Exercise instructions |
Which lines of the records below contain the word "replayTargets"? Copy each of them out.
──────────────────────────────
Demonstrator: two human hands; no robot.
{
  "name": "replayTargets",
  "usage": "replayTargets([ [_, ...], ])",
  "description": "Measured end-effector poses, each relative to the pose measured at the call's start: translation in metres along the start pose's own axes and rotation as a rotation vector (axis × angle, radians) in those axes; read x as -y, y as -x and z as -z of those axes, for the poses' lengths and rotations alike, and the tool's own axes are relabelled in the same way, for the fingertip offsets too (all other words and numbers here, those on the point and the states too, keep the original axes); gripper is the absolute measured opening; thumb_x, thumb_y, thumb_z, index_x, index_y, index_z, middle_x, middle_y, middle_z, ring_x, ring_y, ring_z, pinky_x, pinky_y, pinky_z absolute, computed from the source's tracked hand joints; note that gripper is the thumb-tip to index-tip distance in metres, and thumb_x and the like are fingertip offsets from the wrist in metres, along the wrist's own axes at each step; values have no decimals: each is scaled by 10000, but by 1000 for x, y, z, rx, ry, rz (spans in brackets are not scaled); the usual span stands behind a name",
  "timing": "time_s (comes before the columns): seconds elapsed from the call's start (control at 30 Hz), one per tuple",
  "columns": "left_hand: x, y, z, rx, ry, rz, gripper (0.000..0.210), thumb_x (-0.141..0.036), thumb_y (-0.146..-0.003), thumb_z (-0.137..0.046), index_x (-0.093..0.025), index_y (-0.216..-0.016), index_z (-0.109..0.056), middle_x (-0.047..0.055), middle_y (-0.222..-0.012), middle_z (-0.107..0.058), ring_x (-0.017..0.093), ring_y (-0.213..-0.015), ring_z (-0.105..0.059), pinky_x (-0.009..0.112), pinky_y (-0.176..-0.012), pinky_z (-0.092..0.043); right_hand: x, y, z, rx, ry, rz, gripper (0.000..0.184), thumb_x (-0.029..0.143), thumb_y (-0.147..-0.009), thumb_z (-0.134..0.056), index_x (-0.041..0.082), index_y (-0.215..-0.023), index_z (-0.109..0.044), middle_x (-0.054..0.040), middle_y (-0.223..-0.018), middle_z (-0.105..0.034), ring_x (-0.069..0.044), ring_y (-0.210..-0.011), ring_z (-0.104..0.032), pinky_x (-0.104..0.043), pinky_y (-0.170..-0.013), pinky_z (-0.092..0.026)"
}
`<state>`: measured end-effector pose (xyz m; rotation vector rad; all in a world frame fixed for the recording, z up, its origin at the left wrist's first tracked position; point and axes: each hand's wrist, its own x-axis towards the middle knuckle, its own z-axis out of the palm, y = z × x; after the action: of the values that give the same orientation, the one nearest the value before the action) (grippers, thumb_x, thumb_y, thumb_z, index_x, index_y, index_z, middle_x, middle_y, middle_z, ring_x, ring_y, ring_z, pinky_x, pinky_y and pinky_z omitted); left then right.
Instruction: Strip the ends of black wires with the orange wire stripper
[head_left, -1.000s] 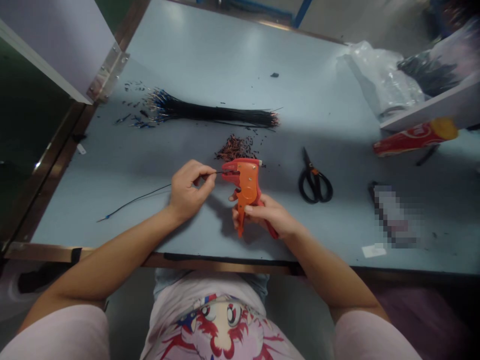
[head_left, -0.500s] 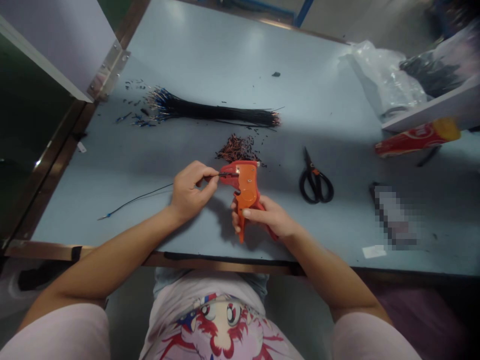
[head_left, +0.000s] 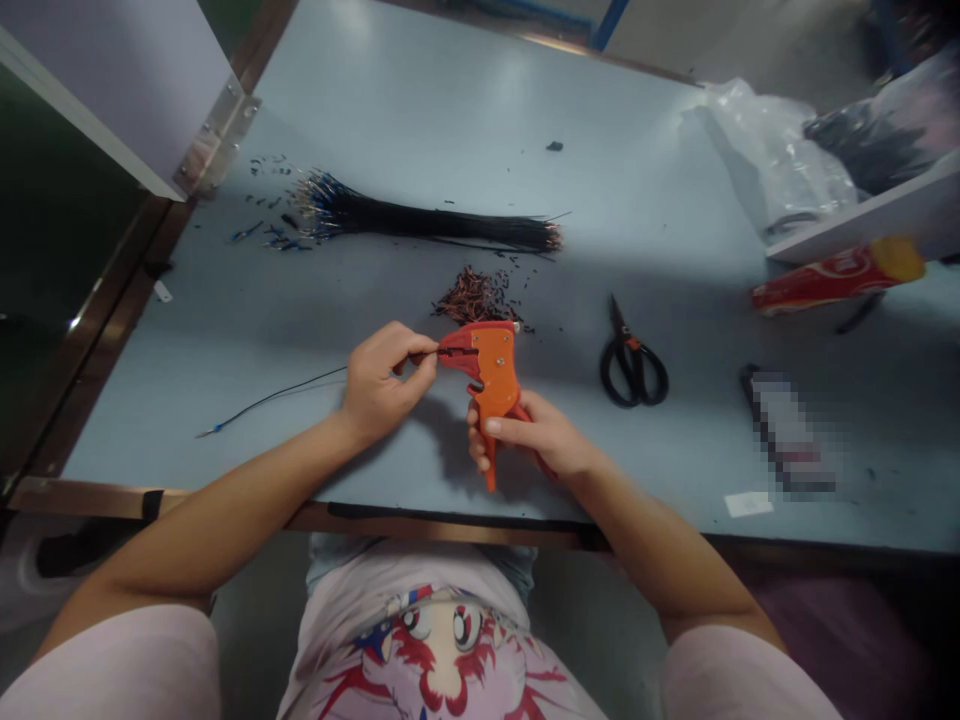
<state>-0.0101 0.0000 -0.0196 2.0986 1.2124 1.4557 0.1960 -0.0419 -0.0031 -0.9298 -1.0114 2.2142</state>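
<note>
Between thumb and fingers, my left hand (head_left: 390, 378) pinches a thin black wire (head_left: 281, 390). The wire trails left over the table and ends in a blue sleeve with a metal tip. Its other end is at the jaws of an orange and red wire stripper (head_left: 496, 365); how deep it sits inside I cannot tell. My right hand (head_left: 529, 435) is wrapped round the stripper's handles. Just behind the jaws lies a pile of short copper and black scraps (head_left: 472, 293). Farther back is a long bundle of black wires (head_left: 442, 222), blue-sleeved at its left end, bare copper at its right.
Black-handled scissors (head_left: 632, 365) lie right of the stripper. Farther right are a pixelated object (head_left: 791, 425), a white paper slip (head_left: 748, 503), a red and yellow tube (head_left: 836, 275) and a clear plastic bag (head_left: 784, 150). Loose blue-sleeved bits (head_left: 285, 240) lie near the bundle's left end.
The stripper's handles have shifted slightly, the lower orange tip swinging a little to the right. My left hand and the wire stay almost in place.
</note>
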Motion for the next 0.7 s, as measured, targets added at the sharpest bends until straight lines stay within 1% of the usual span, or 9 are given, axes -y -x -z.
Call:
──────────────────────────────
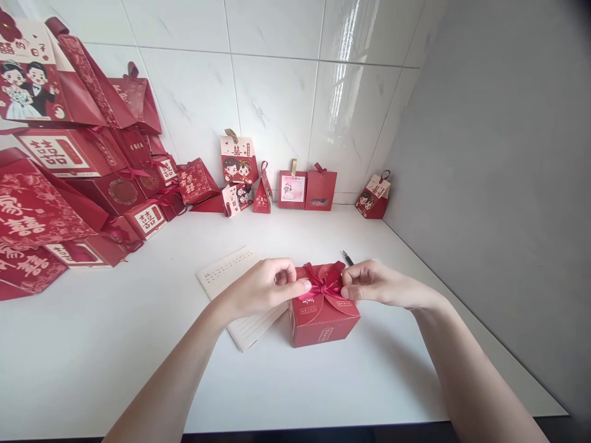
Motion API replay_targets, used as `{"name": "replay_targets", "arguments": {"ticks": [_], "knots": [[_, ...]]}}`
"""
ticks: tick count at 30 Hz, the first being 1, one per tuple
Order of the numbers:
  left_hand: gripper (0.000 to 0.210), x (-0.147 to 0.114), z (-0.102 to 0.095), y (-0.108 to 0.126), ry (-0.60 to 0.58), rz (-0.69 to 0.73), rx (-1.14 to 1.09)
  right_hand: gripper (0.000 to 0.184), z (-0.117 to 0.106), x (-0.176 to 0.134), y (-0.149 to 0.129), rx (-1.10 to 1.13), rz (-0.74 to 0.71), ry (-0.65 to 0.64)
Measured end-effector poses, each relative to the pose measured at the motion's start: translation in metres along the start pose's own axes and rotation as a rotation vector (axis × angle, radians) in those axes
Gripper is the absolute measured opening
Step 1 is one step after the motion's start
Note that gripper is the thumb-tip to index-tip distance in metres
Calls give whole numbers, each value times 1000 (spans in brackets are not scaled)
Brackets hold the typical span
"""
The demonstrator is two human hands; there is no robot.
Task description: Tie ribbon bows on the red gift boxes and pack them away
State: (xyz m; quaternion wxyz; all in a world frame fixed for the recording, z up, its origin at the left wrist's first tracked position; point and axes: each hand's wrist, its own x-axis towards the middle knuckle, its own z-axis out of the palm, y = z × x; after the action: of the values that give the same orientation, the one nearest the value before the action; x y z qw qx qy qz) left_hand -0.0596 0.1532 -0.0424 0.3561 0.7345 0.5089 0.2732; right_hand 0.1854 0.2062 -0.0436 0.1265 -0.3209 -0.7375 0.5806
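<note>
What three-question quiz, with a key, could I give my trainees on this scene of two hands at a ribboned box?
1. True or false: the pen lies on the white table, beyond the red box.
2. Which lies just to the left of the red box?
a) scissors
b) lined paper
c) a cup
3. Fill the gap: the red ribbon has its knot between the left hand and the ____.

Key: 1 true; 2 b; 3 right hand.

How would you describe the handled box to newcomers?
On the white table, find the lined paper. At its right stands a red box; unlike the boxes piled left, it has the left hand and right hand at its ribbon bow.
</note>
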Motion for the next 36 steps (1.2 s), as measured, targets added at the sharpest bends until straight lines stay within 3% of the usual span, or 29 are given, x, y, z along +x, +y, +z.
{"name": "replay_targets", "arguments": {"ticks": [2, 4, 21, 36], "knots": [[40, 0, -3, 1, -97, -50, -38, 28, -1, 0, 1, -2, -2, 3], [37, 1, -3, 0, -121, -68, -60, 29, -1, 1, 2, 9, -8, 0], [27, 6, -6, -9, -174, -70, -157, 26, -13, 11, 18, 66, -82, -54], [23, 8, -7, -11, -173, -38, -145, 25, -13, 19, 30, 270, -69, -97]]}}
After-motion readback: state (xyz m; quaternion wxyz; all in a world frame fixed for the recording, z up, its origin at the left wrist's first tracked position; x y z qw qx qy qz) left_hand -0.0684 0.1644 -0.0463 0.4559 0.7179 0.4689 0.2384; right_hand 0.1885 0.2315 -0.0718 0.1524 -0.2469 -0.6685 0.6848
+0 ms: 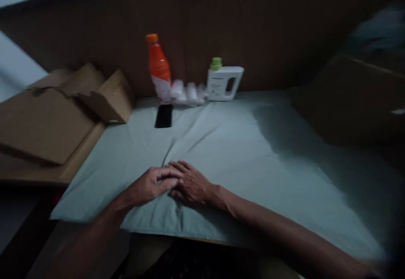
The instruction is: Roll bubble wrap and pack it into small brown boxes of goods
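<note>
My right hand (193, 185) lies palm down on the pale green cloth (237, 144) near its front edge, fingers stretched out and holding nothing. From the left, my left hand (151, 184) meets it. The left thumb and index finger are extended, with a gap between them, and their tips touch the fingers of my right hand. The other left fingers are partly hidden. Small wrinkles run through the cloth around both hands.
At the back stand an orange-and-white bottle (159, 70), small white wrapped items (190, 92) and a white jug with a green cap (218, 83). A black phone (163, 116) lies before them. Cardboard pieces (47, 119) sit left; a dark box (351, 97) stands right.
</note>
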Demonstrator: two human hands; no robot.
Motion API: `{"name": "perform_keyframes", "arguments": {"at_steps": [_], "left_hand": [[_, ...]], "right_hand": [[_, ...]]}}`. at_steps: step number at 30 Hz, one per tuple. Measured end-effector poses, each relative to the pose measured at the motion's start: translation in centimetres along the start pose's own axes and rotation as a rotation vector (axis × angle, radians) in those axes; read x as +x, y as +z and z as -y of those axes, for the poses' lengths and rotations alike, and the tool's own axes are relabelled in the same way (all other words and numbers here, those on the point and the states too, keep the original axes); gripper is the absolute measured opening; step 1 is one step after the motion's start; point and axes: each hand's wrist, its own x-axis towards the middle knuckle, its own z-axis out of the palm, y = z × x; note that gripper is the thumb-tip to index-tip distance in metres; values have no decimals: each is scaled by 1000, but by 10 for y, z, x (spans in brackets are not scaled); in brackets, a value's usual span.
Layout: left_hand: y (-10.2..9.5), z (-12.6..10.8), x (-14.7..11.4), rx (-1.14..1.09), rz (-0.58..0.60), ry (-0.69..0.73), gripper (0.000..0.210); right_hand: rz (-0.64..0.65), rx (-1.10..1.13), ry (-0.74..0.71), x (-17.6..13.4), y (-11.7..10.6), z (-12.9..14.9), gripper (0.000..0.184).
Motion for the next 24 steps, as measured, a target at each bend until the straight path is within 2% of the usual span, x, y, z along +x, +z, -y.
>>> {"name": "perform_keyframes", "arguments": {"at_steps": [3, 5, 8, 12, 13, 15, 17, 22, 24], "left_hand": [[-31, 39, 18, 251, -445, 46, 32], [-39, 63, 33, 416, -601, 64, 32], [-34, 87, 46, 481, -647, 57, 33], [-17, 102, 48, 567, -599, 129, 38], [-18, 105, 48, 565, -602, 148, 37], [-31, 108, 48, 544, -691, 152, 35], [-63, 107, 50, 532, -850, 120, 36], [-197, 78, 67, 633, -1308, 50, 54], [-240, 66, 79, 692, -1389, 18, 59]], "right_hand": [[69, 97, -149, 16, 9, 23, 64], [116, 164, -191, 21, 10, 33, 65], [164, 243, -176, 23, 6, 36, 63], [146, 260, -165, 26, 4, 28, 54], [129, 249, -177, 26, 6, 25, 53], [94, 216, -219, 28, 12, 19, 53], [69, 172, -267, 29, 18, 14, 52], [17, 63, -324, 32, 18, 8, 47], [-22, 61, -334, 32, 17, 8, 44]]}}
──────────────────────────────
Output of the task |
  "name": "replayTargets",
  "usage": "replayTargets([ [_, ...], ])",

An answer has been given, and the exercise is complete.